Giovanni Pistone1, Muhammad Shoaib2

  • 1De Castro Statistics, Collegio Carlo Alberto, 10122 Torino, Italy.

Entropy (Basel, Switzerland)
|July 29, 2023
PubMed
Summary
This summary is machine-generated.

This study introduces Kaniadakis divergence for analyzing compositional data using the Aitchison approach.

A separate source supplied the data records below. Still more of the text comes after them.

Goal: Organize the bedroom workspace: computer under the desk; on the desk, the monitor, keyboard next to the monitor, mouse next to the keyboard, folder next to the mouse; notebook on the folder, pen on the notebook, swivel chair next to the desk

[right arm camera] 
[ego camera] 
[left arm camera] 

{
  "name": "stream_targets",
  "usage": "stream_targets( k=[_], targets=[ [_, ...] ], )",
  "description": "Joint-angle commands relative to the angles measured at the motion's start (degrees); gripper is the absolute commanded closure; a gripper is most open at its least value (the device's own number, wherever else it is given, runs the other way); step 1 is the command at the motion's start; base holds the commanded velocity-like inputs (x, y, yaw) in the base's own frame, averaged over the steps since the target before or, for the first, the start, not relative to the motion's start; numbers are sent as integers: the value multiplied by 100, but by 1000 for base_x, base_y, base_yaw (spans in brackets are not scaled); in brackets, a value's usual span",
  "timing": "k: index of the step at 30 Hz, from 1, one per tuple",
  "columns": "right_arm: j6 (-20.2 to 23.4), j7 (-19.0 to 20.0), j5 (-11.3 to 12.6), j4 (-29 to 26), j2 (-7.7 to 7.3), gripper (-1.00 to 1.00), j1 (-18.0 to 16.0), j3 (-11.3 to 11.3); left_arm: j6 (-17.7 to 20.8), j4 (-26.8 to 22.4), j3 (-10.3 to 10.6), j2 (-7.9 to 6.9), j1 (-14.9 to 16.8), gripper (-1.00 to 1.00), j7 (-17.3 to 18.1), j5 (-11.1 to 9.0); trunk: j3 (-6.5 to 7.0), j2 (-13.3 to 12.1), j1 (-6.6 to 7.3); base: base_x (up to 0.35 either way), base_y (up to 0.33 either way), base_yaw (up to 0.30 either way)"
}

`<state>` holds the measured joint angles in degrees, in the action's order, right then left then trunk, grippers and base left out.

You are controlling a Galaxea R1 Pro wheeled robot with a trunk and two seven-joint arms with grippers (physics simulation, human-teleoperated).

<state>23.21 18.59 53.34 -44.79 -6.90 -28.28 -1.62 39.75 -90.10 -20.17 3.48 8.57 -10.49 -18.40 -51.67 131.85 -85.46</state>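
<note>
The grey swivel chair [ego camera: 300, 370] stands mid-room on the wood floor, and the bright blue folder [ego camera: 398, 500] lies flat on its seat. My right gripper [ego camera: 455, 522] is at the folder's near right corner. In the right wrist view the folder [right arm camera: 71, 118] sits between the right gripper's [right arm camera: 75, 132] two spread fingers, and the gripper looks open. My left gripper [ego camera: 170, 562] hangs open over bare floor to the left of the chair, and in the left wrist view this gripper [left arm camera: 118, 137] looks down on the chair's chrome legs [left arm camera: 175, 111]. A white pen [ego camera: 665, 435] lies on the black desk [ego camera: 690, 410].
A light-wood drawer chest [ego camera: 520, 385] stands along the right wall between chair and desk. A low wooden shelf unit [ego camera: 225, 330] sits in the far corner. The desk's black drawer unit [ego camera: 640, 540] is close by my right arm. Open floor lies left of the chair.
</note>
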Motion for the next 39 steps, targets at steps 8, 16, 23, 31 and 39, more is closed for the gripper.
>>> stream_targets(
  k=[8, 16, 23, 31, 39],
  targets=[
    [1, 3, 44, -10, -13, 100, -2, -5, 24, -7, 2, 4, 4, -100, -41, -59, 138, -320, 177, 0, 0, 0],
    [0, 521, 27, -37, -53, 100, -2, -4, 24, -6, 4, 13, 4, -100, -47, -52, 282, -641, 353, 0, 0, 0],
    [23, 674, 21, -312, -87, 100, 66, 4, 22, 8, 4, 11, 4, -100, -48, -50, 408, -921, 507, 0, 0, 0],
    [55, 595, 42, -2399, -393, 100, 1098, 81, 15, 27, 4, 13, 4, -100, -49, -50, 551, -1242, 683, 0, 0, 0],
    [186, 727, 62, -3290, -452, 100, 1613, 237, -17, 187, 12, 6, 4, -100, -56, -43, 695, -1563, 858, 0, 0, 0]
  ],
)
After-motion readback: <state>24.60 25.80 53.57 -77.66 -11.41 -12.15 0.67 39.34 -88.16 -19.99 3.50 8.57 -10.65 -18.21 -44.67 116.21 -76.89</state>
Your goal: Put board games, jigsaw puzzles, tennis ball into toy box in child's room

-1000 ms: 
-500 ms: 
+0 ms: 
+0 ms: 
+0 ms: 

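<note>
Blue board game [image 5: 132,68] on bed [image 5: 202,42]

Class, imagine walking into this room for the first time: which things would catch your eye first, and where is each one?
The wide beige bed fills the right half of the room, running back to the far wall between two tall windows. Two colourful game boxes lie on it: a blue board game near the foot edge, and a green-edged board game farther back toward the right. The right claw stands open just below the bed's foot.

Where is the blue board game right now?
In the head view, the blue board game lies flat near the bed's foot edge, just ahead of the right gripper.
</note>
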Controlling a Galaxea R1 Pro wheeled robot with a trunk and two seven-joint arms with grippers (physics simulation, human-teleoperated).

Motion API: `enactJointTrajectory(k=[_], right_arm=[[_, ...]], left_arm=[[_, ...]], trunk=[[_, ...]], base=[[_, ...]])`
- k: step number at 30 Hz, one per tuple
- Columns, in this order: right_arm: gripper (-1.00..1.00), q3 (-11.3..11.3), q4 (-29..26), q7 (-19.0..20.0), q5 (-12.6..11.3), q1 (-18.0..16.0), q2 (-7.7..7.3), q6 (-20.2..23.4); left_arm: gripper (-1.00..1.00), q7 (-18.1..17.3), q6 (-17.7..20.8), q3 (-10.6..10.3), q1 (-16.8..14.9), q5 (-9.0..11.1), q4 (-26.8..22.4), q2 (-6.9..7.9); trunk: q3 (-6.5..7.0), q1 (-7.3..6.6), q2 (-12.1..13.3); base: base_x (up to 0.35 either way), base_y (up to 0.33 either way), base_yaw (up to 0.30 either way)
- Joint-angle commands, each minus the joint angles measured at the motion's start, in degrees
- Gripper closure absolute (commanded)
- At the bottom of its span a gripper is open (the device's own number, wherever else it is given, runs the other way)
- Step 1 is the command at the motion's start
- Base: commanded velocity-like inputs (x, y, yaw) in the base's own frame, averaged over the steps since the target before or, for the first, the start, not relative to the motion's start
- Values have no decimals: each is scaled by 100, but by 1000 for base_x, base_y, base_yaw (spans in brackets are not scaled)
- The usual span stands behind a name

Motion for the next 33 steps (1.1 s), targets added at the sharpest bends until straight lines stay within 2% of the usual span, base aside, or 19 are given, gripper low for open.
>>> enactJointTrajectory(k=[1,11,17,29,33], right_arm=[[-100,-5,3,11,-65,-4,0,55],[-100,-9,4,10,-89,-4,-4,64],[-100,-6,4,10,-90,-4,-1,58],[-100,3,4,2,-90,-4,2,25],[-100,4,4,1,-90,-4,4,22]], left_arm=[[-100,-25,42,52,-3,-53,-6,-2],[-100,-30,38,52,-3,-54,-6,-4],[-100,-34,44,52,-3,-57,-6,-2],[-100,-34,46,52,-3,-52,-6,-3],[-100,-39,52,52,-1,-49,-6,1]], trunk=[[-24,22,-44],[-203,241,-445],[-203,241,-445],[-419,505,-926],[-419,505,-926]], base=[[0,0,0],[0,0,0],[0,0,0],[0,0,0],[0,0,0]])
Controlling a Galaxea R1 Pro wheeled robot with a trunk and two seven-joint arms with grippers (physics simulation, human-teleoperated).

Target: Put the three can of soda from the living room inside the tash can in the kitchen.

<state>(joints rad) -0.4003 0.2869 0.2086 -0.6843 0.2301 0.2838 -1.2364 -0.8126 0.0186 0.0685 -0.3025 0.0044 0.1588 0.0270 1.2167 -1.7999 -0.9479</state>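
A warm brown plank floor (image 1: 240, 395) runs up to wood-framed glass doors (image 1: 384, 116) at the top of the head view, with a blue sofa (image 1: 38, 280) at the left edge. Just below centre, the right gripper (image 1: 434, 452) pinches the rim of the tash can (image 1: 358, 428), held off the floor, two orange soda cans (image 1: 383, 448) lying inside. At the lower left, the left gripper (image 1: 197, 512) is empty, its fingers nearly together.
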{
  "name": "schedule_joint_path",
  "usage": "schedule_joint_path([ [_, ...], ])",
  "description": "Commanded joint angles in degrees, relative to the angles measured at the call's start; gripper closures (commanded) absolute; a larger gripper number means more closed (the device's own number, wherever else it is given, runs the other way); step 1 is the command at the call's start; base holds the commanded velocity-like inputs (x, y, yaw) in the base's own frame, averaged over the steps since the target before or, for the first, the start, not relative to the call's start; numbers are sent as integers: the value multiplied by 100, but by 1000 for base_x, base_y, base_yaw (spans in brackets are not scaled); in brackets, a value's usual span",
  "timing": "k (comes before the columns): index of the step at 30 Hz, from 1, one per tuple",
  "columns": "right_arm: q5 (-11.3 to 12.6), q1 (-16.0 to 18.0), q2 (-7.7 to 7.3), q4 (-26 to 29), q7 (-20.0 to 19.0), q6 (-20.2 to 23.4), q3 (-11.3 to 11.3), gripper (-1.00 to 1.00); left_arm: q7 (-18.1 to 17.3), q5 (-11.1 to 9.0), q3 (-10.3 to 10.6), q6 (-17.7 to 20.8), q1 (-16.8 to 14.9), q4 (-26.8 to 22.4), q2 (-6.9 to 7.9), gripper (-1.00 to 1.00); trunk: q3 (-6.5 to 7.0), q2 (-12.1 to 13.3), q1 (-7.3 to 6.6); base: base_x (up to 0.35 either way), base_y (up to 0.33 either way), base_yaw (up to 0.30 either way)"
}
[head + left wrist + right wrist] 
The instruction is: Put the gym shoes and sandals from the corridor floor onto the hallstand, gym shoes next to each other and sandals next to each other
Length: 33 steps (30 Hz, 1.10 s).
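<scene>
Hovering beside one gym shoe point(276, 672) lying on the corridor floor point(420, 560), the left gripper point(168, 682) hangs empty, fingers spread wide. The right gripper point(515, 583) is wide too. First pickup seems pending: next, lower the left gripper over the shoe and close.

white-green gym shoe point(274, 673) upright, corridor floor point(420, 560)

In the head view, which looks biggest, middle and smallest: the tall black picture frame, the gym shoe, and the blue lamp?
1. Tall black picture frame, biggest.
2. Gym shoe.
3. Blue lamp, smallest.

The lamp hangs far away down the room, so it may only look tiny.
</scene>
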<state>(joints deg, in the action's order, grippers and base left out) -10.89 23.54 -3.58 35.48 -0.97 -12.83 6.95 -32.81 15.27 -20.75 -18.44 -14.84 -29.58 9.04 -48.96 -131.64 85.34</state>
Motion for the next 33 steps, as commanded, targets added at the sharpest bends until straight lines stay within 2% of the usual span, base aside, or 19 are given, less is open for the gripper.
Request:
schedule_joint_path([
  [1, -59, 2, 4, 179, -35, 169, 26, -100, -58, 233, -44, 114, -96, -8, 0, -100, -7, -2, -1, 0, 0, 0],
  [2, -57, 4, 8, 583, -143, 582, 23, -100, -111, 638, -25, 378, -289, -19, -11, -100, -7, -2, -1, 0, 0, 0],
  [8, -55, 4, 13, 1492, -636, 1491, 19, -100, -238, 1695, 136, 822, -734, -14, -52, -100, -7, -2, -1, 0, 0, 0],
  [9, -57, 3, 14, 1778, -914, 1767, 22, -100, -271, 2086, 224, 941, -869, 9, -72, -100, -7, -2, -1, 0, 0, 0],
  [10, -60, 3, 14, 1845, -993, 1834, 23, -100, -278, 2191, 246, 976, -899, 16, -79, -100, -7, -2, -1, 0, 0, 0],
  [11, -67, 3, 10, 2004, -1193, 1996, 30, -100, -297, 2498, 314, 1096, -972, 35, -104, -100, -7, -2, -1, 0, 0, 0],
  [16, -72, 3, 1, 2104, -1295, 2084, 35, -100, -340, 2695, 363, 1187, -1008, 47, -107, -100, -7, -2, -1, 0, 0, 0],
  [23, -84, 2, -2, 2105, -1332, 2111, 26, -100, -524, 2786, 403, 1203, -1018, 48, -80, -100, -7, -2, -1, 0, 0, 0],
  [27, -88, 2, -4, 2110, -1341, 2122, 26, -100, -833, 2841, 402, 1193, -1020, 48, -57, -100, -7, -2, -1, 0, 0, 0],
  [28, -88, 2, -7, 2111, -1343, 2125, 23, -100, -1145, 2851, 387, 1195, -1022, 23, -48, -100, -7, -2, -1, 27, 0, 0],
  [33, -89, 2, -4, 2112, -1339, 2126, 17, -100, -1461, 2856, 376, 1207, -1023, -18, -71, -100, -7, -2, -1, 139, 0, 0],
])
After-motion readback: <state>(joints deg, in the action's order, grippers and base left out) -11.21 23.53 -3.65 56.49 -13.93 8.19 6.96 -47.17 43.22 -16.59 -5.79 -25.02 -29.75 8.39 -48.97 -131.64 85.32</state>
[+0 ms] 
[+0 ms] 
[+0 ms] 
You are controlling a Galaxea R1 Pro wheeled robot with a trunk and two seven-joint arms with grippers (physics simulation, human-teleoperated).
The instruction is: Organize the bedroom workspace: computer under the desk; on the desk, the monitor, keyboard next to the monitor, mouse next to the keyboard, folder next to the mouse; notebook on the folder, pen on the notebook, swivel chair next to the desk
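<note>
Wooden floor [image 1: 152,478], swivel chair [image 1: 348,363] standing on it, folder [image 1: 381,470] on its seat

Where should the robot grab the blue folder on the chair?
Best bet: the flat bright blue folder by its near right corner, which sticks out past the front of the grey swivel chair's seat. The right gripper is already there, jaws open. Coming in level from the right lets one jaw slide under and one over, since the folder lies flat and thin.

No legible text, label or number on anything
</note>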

This new method offers a consistent geometric framework for exploring data structures.

Keywords:
Kaniadakis divergenceKaniadakis logarithmaffine displacementaffine statistical bundlebarycentercompositional datainformation geometry

Related Experiment Videos

Area of Science:

  • Statistics
  • Information Geometry
  • Data Analysis

Background:

  • Compositional data analysis (CoDa) presents unique challenges due to the constrained nature of proportions.
  • The Aitchison approach is a standard framework for CoDa, but geometric interpretations can be complex.
  • Existing methods may lack a unified geometric foundation for divergence measures.

Purpose of the Study:

  • To introduce a novel approach for the exploratory analysis of compositional data.
  • To leverage Kaniadakis' logarithm within the framework of affine information geometry.
  • To propose a new divergence measure, the Kaniadakis divergence, tailored for CoDa.

Main Methods:

  • Application of a specific case of Kaniadakis' logarithm to compositional data.
  • Utilizing affine information geometry to establish a consistent geometric setup.
  • Derivation of the Kaniadakis divergence from the affine geometric framework.

Main Results:

  • The proposed method provides a consistent geometric framework for CoDa.
  • Kaniadakis' logarithm facilitates a principled exploration of compositional data structures.
  • The Kaniadakis divergence is identified as a suitable measure for this geometric analysis.

Conclusions:

  • The Kaniadakis divergence offers a theoretically grounded tool for compositional data analysis.
  • Affine information geometry provides a robust foundation for developing new CoDa methods.
  • This work extends the geometric toolkit available for exploring proportional data.